Camp Firefly
- Formation: c.1990; 36 years ago
- Type: 501(c)(3) NGO
- Purpose: Summer camp
- Headquarters: Atlanta, Georgia
- Leader: Kirk Cameron Chelsea Noble
- Parent organization: The Firefly Foundation
- Website: CampFirefly

= Camp Firefly =

Week-long summer camp for terminally ill children and families

Camp Firefly is a week-long summer camp run by the 501(c)(3) nonprofit Firefly Foundation in Atlanta, Georgia, which was founded by married-couple film actors Kirk Cameron and Chelsea Noble. It gives terminally ill and seriously ill children and their families a free week's vacation.

==Purpose==
Inspired by Cameron's work with sick children when he was a television actor, Camp Firefly began around 1990 and focuses on also helping accompanying family members. Six or seven families attend each year's retreat, and as of 2012, over 100 families had attended, according to an interview with Cameron by Indiana Wesleyan University. During the camp, activities include engagements such as Lūʻaus, barn dancing, outdoor activities, golfing, a spa day, water sports, horseback riding, pool activities, go-carting, miniature golf, attending a petting zoo, circus activities, and safaris. The camp is staffed by those with counseling experience.

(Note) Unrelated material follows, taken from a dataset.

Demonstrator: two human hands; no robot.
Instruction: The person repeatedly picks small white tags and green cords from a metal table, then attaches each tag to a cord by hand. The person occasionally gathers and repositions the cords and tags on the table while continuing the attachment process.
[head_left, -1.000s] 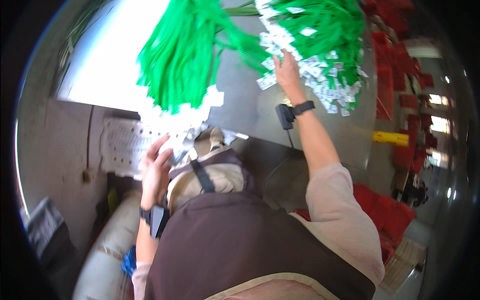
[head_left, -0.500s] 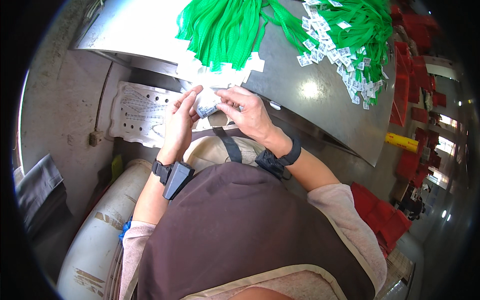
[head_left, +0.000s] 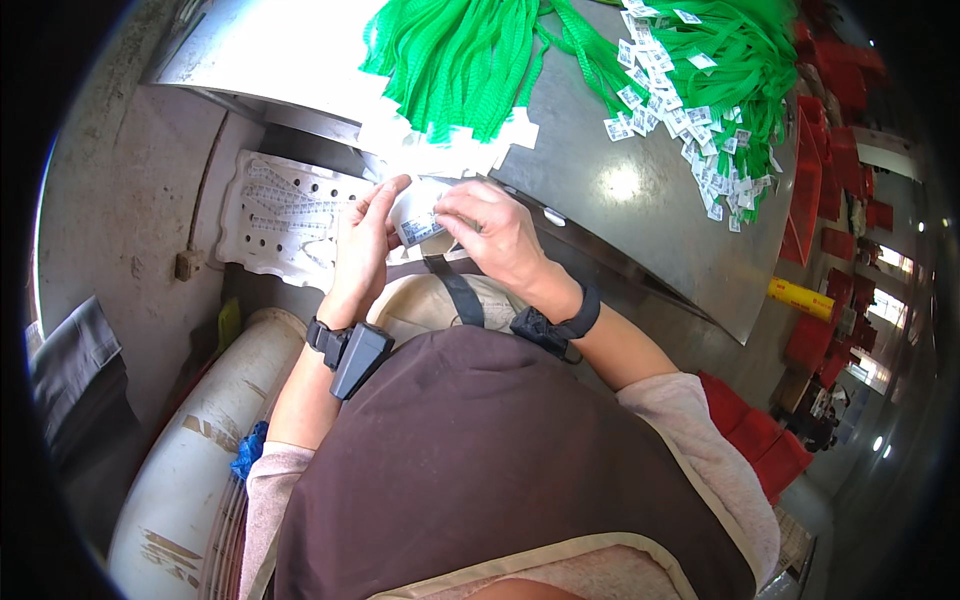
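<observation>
1. Right now both hands meet just off the near edge of the metal tabletop [head_left: 620,200], in front of the person's chest.
2. The left hand [head_left: 365,235] is raised with its fingers curled and the thumb pointing up, pinching the left end of a small white tag [head_left: 418,222].
3. The right hand [head_left: 490,235] closes its fingertips on the right end of the same tag, so the tag sits between the two hands, held clear of the tabletop.
4. Each wrist carries a dark strap; the one on the left wrist bears a dark boxy device [head_left: 355,355].
5. On the far left part of the tabletop lies a bundle of green mesh bags [head_left: 455,60], with their white tags hanging over the near edge just above the hands.
6. A second bundle of green mesh bags [head_left: 740,60] lies toward the far right corner, with many small white tags [head_left: 700,130] scattered along its near side.
7. Below the tabletop's left end, a white perforated panel [head_left: 275,215] leans beside the left hand.
8. A pale cylinder [head_left: 195,440] lies at the person's left, below that panel.
9. Red crates [head_left: 810,190] stand past the right edge of the tabletop.
</observation>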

The camp's purpose is presented, as follows:This all expenses paid, fun-filled, week-long retreat gives struggling families time to get away from the everyday pressure of hospitals, medical treatments, and financial worries to spend quality time with one another, meet other families who understand their challenges, and replenish their supply of faith and friendships.

==Support==
The camp received a donation from Sherwood Baptist Church, in whose major 2008 film, Fireproof, Cameron had starred without payment. It has received other donations including from the automobile manufacturer Kia.